■ WHAT THE EXERCISE ASKS
Could you set down exactly the lines of the data below, starting at the one that holds "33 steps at" and ending at the one that holds "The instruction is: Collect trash", both included, and only those?
——
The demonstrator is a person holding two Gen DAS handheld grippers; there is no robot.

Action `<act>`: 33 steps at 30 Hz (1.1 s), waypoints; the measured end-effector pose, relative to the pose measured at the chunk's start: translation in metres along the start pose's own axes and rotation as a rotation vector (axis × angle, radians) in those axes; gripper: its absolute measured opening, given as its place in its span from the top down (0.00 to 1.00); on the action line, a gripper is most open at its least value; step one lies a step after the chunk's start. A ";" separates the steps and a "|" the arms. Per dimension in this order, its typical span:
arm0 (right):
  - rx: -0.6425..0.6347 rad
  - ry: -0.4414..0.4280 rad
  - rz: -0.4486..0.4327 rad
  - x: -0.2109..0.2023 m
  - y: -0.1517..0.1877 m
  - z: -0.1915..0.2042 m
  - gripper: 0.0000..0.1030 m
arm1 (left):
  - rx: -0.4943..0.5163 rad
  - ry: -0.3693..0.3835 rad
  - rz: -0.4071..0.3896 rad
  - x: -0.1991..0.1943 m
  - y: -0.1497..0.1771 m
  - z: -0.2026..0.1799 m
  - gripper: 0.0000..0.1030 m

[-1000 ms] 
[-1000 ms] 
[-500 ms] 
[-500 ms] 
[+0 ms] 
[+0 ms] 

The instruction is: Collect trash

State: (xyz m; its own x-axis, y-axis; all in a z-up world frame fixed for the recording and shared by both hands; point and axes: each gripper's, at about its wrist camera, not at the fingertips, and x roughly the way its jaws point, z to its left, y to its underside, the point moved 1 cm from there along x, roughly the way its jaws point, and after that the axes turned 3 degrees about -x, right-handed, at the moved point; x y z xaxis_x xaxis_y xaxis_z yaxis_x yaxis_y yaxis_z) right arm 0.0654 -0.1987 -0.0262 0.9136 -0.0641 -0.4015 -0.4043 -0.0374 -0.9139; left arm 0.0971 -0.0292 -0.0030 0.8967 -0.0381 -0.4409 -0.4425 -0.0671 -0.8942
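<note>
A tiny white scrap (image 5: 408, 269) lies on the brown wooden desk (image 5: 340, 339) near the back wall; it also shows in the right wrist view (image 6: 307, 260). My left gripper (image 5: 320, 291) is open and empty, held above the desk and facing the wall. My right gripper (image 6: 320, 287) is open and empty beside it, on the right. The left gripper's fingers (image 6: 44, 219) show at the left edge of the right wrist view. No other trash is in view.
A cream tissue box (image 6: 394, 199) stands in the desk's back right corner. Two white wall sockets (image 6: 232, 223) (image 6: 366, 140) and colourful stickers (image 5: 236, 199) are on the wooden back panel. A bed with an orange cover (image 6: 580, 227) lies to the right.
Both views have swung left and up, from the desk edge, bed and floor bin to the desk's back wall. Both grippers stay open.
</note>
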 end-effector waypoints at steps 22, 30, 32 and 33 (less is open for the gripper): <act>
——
■ WRITTEN RESPONSE
Action `<act>`: 33 steps at 30 Hz (1.1 s), waypoints; the measured end-effector pose, relative to the pose measured at the chunk's start: translation in metres along the start pose's own axes and rotation as a rotation vector (axis × angle, radians) in those axes; gripper: its absolute measured opening, given as its place in its span from the top down (0.00 to 1.00); on the action line, a gripper is most open at its least value; step one lies a step after the chunk's start. A ";" separates the steps and a "|" the arms. Per dimension in this order, its typical span:
arm0 (right):
  - rx: -0.6425..0.6347 rad
  - ry: -0.4414..0.4280 rad
  - rz: -0.4486..0.4327 rad
  - x: -0.2109..0.2023 m
  - y: -0.1517..0.1877 m
  - z: -0.1915..0.2042 m
  - gripper: 0.0000..0.1030 m
arm1 (left):
  - rx: -0.4943..0.5163 rad
  - ry: -0.3693..0.3835 rad
  - rz: -0.4071..0.3896 rad
  - x: -0.1991..0.1943 m
  - y: -0.1497..0.1771 m
  - z: -0.2026..0.1799 m
  - gripper: 0.0000..0.1030 m

[-1000 ms] 
[-1000 ms] 
[-500 ms] 
[-500 ms] 
[+0 ms] 
[+0 ms] 

The instruction is: Collect trash

The answer to this exercise is complete.